● EXERCISE
Where the listing below has a line with "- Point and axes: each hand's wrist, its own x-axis", write out exactly that line and every line after it, stopping after the line with "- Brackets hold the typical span".

(EXTRACTED MATERIAL begins)

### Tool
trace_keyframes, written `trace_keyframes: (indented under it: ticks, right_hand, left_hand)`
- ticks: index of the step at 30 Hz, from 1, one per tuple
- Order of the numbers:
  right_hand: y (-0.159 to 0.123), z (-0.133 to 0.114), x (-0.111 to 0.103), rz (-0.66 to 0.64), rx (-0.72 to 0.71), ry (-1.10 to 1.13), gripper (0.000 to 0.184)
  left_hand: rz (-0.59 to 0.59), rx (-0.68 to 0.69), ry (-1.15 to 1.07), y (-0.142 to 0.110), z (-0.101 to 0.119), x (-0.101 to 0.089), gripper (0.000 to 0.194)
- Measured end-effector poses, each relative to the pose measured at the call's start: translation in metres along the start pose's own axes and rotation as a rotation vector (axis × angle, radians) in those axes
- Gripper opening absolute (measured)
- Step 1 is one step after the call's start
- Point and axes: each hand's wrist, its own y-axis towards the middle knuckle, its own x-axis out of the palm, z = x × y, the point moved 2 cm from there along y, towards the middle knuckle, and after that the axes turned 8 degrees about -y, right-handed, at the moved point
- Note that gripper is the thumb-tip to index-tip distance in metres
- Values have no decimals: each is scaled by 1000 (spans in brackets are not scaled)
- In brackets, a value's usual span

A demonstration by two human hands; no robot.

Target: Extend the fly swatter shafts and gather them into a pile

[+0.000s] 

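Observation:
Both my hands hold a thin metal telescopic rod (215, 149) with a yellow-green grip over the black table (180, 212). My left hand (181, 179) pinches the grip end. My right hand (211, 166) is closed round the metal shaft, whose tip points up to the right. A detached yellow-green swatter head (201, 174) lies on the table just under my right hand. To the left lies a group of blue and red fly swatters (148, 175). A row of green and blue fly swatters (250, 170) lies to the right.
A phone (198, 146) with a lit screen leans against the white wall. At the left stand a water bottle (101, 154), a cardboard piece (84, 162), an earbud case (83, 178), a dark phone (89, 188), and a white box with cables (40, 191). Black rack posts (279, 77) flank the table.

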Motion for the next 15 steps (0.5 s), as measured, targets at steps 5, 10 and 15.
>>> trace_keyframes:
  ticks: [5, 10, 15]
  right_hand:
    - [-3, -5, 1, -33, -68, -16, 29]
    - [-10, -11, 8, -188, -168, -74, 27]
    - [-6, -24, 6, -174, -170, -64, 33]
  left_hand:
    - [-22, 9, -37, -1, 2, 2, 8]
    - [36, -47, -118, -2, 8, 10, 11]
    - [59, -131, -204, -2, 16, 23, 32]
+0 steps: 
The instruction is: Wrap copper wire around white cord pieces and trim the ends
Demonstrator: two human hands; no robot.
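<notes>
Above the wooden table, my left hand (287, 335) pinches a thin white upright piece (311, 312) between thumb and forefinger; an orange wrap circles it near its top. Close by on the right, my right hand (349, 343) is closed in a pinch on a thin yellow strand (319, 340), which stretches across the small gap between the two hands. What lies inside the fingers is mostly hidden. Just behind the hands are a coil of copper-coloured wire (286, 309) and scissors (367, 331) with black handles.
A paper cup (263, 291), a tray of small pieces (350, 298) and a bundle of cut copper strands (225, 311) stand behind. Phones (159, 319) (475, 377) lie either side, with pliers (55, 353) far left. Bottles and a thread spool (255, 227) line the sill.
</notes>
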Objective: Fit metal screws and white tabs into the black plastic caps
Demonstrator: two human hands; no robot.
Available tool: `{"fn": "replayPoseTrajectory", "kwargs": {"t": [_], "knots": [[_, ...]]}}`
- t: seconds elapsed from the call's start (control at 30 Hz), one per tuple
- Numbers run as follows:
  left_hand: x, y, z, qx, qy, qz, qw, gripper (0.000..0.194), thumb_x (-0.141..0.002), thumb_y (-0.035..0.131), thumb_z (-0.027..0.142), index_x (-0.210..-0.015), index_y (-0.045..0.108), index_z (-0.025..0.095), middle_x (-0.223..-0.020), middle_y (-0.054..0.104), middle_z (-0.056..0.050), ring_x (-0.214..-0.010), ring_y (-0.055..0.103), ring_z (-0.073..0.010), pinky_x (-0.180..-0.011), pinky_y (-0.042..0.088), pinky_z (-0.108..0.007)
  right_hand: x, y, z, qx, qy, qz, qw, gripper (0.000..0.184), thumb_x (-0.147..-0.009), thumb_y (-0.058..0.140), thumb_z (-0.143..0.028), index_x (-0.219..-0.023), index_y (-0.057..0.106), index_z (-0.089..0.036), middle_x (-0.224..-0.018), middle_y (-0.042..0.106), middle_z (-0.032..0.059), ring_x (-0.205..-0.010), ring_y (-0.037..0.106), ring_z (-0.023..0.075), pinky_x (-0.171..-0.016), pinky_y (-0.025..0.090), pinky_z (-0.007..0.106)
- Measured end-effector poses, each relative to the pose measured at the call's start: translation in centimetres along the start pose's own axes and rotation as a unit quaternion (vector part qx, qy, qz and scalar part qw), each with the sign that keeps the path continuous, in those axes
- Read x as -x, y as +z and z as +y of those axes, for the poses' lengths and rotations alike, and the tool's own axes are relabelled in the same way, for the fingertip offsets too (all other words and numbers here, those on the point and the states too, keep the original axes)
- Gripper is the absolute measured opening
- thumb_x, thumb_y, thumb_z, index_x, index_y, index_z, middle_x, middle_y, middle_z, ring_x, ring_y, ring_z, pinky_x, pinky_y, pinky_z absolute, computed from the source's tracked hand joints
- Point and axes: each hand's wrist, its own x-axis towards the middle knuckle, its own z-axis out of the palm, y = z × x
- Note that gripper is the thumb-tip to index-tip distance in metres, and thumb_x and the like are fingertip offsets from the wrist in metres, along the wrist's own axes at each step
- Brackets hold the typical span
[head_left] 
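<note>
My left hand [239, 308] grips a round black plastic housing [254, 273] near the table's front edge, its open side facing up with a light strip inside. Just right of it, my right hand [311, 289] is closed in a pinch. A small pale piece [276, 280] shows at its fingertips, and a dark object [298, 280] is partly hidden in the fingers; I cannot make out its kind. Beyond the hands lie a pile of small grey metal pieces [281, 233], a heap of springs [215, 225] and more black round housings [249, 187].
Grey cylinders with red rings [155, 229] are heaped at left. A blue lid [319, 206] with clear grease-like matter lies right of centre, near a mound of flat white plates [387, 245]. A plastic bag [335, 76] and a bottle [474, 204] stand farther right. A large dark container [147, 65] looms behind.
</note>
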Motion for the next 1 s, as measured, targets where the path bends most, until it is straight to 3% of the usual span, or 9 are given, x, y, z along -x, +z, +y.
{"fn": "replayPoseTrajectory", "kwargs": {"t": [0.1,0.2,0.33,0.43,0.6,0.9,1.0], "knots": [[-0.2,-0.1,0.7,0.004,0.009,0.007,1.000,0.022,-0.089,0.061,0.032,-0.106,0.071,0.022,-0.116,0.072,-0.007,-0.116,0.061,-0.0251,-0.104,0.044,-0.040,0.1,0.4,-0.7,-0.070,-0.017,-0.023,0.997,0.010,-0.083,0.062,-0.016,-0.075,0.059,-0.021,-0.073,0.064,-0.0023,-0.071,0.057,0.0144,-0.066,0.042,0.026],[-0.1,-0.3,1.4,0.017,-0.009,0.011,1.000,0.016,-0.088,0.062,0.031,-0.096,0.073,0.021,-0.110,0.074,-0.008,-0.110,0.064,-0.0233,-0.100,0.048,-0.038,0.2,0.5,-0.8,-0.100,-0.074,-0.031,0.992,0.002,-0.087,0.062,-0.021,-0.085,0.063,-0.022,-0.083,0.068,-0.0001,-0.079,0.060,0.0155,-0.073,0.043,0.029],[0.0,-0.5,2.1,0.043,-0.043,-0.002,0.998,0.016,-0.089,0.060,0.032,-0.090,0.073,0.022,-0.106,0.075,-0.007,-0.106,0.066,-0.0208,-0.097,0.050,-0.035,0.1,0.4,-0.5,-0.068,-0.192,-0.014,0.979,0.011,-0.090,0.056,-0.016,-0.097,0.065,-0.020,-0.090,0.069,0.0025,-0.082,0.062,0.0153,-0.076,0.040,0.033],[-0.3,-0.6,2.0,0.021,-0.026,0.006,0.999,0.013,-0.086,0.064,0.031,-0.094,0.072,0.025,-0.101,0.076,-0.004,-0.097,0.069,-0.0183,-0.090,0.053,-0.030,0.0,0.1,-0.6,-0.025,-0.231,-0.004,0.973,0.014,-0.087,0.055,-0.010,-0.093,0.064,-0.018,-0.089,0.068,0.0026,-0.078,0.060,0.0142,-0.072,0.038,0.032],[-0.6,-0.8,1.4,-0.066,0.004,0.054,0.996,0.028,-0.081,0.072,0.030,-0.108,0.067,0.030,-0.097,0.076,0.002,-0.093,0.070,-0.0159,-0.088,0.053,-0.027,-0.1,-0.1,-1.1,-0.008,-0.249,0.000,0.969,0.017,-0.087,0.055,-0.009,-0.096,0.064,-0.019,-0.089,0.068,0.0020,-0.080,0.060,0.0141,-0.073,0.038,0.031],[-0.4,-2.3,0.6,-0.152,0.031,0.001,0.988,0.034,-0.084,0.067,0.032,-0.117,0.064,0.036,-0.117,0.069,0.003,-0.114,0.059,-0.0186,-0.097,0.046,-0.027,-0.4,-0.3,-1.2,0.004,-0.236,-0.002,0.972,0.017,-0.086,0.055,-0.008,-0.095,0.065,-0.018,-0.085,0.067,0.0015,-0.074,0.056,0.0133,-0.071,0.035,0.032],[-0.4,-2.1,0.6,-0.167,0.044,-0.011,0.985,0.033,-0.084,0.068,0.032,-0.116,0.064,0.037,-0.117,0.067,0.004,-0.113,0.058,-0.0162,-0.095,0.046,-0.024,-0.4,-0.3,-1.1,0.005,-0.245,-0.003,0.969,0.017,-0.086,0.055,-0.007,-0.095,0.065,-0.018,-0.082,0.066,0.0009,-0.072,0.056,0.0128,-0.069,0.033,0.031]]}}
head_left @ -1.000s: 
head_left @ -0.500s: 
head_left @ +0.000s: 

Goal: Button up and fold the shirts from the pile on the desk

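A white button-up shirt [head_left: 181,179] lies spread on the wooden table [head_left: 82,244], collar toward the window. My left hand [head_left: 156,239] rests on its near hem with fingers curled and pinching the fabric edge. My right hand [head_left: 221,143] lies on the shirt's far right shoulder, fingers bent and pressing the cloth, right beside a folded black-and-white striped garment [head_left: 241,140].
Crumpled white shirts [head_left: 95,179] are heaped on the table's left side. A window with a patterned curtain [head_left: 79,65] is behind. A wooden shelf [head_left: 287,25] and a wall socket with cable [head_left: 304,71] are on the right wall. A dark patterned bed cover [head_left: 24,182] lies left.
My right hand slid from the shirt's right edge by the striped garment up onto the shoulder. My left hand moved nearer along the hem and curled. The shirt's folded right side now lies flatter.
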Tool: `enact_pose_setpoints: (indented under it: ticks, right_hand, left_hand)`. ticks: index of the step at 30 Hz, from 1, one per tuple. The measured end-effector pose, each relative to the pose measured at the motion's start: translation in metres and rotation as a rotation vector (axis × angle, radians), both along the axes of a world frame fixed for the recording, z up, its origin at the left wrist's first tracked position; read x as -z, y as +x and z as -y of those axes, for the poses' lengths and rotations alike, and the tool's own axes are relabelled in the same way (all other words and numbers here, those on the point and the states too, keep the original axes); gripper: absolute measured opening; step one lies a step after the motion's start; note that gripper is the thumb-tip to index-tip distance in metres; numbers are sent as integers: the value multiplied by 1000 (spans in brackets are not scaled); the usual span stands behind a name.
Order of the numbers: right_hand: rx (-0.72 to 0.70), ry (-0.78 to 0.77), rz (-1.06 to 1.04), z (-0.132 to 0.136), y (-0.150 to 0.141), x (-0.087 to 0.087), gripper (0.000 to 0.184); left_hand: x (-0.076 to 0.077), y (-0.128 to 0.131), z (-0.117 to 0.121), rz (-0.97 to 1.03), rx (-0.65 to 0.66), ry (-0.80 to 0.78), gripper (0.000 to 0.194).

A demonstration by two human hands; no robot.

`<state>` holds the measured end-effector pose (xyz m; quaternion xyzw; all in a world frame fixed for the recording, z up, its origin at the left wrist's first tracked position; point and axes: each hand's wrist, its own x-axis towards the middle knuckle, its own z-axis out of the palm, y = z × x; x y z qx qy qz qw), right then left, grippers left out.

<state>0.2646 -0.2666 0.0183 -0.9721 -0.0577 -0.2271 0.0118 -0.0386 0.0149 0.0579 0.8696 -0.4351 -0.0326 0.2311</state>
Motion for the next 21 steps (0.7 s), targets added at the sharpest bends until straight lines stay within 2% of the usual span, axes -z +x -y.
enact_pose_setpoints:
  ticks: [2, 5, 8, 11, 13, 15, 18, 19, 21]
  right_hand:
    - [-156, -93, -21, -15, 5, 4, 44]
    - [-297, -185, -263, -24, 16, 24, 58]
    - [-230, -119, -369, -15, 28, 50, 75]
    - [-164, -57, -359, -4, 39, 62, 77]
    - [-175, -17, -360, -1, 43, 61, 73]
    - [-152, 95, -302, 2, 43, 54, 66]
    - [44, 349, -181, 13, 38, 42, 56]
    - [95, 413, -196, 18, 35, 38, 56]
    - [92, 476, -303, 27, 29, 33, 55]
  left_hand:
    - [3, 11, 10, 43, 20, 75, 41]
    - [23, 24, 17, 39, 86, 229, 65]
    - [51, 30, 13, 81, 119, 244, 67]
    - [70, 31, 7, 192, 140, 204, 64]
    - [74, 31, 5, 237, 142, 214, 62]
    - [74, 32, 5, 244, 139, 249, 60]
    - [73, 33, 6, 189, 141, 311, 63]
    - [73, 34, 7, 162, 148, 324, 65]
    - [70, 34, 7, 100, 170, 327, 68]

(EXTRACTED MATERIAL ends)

● RESULT OF THE EXERCISE
- Point and axes: each hand's wrist, its own x-axis towards the middle knuckle, its own z-axis out of the palm, y = z × x
- Note that gripper is the thumb-tip to index-tip distance in metres, and thumb_x and the like are fingertip offsets from the wrist in metres, along the wrist's own axes at each step
- Brackets hold the typical span

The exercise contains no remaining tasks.